**ACTIVITY**
All of the data below should be set down again verbatim, without any images.

[[ THE DATA, beginning ]]

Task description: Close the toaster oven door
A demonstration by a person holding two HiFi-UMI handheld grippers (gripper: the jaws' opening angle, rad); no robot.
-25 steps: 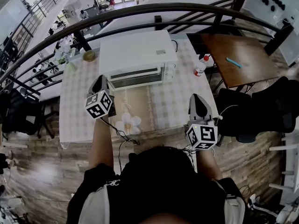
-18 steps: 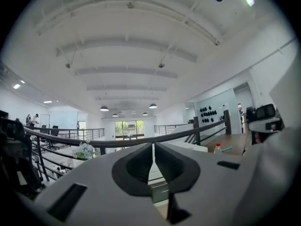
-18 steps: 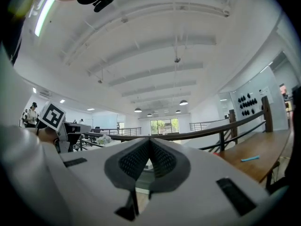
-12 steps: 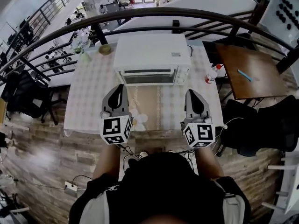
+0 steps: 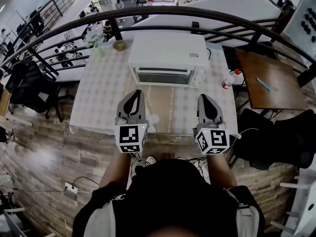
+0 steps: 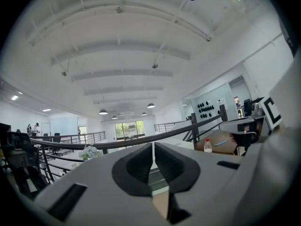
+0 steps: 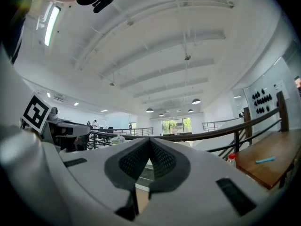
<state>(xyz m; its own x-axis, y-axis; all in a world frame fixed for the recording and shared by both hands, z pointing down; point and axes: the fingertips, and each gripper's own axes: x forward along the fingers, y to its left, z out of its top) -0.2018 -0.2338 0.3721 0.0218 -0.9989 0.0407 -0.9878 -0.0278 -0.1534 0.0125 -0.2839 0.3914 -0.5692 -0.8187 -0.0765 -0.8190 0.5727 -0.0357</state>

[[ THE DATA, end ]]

**WRITTEN SOLUTION**
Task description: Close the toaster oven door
A demonstration by a person holding two HiFi-UMI handheld grippers (gripper: the jaws' opening angle, rad); no robot.
-25 steps: 
-18 steps: 
-18 steps: 
-12 steps: 
+0 steps: 
+0 steps: 
+0 steps: 
<state>(xyz m; its own x-axis, y-axis; all in a world frame fixed for the recording and shared by both hands, z pointing down; point and axes: the fingertips, and each gripper's own axes: x forward along the fingers, y to its left, z out of its top) -0.2018 -0.2338 0.3721 0.0218 -0.9989 0.0407 -0.9878 -0.0278 -0.1534 0.0125 -0.2839 0.3914 -0.5692 -0.8187 -0.0765 -0.8190 0.5727 -0.0357</state>

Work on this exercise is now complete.